A single number is needed: how many lines of the data hold the word "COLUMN".

==== SUPPLIED MATERIAL

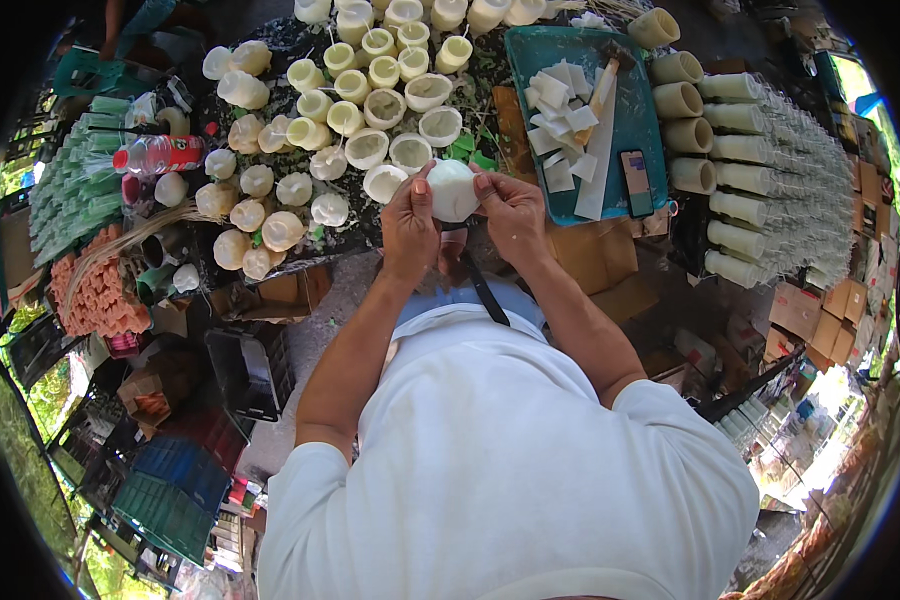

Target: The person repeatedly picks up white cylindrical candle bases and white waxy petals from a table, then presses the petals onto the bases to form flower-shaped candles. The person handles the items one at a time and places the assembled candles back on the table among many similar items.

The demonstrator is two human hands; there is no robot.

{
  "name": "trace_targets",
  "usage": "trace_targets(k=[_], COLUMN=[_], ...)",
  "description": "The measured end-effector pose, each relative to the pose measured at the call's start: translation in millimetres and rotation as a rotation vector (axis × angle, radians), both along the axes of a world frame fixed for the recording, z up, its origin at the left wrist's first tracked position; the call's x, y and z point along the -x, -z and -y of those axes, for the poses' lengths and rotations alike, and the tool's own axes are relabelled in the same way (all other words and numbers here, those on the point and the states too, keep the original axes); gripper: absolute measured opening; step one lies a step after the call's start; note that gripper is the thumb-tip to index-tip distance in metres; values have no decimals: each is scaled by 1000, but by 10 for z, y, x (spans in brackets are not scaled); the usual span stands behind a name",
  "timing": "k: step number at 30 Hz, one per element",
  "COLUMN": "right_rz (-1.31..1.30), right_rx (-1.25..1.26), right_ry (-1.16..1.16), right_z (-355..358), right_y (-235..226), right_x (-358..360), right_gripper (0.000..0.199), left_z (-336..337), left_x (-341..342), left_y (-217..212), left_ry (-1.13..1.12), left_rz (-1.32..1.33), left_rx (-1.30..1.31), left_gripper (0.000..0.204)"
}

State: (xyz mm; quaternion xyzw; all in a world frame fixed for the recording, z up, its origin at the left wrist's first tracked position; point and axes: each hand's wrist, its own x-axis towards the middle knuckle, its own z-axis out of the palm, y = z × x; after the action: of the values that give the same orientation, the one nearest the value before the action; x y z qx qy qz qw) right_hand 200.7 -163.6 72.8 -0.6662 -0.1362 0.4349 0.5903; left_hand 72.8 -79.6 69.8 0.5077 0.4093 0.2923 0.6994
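Between my two hands, over the table's near edge, is a round white wax piece [453,192]. My left hand [410,225] grips its left side, thumb on top. On the other side my right hand [514,215] pinches it between thumb and fingers. Just beyond lie several hollow wax cups [409,152] with rough, open tops. Farther back stand pale yellow wax candles [383,71], some with wicks showing. Lumpy whitish wax pieces [282,231] are spread to the left. A dark narrow strip [487,292] shows below my hands; its kind is unclear.
At the right, a teal tray [610,130] holds white wax-like sheets [560,112] and a phone [636,183]. Stacked pale cylinders [738,180] stand beyond it. A red-labelled plastic bottle [160,155] lies at the left. Crates [175,490] and cardboard boxes [598,262] sit lower down.
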Motion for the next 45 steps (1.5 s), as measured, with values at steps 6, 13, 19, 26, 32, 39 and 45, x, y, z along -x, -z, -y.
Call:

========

_ANSWER AREA_
2